2. The one who can’t grow one: Is your boyfriend in his twenties or in his teens?
3. The one who actually looks better: From a four, to an eight out of ten in a matter of days, hubba hubba!
4. The one who gets out of control: Like a hurricane of hair has just hit their face, we beg you to stop.
5. The one who never stops touching it: Eww, ewww and ewww.
6. The one who won’t stop looking at themselves: Cue selfies and a whole lotta fishing for compliments.
7. The one who grows a ginger moustache: But you have black hair! How is this possible?!
8. The one who attracts all the girls: Back off ladies, this hairy hunk is mine.
9. The one who looks like a creep: Cross the roads, kids.
10. The one who takes it too far: Charlie Chaplin one week, handle bar the next, what’ll be next?!
11. The one who gives up: There’s only so much moustache in the coffee you can take.
12. The one who twirls it: Cue hipster behaviour and a whole lot of soy milk flat whites.
13. The one whose goes patchy: Reminiscent of road kill and grossness.

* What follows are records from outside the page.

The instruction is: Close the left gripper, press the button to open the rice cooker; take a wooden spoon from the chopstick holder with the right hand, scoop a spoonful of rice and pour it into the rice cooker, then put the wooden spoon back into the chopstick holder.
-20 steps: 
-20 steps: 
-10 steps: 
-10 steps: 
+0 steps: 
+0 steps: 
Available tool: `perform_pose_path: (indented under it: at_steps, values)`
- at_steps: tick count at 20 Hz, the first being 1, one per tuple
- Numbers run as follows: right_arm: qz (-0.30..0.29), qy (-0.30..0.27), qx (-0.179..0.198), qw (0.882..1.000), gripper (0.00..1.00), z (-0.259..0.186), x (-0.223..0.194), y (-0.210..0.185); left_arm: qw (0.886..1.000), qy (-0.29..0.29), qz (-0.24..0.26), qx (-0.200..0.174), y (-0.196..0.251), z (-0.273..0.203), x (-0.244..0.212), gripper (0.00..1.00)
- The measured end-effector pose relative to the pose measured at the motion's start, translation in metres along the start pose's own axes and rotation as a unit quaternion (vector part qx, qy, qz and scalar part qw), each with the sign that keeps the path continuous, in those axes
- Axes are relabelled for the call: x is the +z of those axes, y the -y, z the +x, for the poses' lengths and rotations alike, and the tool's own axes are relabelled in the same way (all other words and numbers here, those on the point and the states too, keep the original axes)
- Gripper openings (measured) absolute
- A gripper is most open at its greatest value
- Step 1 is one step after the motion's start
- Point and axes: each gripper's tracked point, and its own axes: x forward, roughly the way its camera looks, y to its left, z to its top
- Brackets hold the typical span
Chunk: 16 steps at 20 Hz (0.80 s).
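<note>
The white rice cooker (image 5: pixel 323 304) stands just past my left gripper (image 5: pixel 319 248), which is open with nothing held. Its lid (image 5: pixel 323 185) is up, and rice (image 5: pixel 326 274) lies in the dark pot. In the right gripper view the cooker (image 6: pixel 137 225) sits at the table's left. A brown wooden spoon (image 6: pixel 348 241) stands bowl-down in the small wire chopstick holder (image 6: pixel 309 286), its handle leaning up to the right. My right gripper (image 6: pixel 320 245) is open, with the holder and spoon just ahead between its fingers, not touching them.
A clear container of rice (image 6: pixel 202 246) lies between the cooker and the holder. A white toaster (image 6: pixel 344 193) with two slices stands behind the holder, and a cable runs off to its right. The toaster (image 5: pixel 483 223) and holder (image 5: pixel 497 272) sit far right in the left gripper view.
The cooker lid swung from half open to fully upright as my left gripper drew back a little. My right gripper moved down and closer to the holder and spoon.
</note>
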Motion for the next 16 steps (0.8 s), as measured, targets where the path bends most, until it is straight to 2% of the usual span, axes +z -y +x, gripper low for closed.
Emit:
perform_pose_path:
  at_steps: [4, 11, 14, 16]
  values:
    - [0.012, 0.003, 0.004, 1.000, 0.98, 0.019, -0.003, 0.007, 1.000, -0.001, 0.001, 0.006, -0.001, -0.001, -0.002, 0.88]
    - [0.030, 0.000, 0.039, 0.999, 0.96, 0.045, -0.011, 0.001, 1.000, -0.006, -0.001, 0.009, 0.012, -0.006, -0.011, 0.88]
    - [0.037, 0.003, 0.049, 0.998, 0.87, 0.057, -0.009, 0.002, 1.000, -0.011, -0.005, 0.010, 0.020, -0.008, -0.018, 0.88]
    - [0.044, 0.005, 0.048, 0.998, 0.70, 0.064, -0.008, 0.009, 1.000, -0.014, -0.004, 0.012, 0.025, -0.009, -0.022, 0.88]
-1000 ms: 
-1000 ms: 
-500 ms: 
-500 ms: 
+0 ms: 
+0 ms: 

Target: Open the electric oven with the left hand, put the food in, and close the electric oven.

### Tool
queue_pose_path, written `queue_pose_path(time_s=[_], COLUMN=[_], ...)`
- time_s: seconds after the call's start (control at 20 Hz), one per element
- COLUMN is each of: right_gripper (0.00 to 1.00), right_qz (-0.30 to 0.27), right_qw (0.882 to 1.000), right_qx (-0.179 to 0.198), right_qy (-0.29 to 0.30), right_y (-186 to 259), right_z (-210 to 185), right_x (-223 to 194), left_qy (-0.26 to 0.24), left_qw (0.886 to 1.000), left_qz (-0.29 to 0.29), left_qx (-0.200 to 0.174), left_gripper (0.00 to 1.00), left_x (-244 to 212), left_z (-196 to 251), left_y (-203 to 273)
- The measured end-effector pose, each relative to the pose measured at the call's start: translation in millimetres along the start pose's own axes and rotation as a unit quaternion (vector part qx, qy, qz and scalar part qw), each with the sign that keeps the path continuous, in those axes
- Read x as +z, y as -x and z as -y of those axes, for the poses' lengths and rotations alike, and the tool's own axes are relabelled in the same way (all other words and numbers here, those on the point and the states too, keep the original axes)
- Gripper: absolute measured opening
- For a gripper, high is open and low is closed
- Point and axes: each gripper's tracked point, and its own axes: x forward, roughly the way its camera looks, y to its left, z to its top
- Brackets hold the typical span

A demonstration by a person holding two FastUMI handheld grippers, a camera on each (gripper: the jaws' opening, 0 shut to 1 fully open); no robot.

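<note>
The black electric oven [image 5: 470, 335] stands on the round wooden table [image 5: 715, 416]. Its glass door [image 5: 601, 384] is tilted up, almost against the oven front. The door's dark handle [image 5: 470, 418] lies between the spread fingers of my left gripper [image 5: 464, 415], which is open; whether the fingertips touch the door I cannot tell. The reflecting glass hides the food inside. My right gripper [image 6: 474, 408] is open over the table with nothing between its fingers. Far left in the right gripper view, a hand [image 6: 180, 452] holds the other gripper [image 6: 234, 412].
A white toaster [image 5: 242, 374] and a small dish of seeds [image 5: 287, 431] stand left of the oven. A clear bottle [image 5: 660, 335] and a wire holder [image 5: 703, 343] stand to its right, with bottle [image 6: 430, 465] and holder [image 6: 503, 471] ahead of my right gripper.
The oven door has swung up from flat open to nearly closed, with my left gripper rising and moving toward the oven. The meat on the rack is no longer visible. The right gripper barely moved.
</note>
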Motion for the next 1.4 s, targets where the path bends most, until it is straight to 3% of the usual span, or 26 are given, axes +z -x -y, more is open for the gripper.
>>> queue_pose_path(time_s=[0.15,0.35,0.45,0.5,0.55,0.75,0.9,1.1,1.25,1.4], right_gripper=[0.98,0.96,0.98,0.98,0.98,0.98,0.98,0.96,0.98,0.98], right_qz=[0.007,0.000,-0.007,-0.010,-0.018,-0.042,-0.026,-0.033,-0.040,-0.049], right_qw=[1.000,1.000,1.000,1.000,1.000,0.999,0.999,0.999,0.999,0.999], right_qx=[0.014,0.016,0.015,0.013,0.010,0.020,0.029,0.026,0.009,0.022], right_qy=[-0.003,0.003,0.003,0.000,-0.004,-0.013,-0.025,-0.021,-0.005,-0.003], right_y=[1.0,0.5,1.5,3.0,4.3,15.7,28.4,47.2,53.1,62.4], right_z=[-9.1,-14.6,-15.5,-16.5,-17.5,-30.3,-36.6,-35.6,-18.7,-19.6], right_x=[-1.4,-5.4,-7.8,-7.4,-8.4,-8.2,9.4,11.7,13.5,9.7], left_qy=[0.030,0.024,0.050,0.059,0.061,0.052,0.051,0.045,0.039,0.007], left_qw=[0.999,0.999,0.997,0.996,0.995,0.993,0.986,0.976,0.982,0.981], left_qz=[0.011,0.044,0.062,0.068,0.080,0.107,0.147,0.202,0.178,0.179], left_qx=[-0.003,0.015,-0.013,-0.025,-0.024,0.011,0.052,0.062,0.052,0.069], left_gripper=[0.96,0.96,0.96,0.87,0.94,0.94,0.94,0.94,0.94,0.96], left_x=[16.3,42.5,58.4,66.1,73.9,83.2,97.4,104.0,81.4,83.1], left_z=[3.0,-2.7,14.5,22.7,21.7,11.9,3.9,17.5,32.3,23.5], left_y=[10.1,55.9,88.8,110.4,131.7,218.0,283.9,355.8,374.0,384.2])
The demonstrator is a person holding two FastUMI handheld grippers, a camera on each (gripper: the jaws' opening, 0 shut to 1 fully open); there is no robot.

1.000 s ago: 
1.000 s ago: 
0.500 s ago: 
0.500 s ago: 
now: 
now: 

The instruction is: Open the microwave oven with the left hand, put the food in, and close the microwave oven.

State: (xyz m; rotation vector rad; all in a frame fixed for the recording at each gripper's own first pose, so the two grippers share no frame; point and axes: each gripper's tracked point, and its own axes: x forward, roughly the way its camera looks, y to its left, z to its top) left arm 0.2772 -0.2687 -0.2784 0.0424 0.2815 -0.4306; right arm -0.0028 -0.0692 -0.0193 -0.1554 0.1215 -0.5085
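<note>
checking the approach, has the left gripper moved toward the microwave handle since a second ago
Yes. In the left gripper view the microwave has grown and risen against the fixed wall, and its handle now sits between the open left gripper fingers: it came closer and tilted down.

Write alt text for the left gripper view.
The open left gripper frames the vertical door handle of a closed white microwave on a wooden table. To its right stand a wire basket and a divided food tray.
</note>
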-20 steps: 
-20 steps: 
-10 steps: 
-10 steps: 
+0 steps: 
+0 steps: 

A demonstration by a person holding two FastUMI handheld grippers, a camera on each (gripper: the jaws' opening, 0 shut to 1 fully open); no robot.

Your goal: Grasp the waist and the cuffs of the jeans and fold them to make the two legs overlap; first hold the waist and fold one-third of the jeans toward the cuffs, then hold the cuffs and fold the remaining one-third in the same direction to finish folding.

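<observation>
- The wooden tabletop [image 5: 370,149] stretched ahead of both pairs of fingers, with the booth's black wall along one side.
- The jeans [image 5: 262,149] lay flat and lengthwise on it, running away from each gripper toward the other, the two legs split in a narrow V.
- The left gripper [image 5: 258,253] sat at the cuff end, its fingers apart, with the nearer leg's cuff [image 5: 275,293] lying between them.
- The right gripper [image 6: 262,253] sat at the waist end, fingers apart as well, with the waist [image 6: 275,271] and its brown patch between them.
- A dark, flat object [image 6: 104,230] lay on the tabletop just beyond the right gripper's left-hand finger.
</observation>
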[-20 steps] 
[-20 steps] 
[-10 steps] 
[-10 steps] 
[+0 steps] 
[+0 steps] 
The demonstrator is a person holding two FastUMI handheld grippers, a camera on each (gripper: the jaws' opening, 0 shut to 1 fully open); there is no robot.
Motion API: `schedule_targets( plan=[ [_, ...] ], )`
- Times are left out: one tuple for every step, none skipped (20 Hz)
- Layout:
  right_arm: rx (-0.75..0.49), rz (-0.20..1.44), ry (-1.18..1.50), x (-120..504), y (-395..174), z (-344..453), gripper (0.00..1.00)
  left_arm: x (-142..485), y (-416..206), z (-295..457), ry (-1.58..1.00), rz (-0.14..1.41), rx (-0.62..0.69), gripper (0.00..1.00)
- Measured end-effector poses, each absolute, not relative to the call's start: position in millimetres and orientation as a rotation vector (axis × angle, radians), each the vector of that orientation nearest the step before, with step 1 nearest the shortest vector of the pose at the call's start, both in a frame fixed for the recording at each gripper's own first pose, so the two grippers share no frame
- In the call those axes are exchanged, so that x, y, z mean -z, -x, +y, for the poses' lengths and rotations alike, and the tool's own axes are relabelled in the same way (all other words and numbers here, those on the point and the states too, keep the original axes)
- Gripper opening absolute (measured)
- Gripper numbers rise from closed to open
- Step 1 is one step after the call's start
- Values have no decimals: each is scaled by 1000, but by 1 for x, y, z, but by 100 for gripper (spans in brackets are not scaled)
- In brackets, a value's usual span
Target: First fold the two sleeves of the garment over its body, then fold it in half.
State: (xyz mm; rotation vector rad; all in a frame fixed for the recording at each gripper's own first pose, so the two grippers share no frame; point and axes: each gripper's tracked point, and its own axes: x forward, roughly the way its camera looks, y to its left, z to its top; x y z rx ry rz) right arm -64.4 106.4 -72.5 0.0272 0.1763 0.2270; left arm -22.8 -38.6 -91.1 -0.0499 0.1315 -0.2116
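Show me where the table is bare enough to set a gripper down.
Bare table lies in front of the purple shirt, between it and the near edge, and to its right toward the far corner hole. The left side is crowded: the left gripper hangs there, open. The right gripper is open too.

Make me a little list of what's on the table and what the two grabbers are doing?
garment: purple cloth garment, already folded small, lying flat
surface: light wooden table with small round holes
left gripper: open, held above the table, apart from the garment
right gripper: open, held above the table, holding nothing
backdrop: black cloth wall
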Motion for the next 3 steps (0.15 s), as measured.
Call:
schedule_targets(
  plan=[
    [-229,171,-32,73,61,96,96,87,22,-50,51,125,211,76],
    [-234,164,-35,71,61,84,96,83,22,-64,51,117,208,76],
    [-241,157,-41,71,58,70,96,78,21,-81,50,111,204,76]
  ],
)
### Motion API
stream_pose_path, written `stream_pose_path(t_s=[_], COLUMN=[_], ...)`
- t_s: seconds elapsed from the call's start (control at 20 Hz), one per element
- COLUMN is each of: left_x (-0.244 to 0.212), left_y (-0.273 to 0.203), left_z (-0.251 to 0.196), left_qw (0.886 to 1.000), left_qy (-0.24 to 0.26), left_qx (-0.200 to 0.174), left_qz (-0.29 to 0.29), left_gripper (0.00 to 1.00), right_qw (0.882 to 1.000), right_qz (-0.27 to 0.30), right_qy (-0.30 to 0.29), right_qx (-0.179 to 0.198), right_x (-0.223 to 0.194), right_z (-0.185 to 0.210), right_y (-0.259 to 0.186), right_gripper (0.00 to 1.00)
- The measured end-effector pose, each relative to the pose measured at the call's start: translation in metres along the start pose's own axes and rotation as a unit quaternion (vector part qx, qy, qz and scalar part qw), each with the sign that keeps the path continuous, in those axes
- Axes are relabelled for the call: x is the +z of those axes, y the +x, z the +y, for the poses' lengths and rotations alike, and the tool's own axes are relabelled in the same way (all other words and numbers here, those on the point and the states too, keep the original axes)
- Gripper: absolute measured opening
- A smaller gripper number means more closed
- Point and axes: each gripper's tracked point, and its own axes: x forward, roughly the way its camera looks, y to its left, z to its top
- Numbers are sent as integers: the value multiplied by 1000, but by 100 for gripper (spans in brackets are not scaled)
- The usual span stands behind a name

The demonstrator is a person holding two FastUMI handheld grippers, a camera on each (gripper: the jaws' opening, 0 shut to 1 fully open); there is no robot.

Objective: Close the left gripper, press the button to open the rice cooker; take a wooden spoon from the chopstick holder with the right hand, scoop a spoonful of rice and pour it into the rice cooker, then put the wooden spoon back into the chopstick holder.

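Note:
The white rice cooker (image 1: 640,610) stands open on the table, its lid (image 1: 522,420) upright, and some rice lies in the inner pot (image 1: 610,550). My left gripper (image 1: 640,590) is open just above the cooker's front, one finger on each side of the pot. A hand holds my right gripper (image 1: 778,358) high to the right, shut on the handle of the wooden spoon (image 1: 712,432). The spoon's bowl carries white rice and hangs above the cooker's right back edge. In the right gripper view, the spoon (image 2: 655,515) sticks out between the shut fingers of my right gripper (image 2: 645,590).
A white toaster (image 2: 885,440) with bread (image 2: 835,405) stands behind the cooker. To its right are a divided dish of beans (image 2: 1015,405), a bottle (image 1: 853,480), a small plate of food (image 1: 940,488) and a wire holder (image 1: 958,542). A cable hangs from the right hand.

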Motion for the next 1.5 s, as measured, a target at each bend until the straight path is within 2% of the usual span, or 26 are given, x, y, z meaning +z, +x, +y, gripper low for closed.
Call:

Don’t worry girls, 2016 is now giving us the chance to take part in Movemeber too! No, no— we’re not asking you to challenge your testosterone levels and summon the facial hair gods to give you the skills to grow a moustache.
Nope, Movember is now allowing women to take part in a different way. Introducing, Move-ember. Move-ember is giving the chance for you to get up and move. Sounds easy, right? Well it can be as easy or as hard as you make it. Set yourself a personal challenge, track your progress and most importantly, tell people about it! Get them to sponsor you during your challenge, as all the funds you raise go towards men’s health. Whether you try a new and unusual form of exercise i.e. belly dancing, or conquer a fear or just hold an epic tournament for you and your mates, it all counts. Have fun with it and give yourself one hell of a pat on the back for all the money you’re raising. Go you!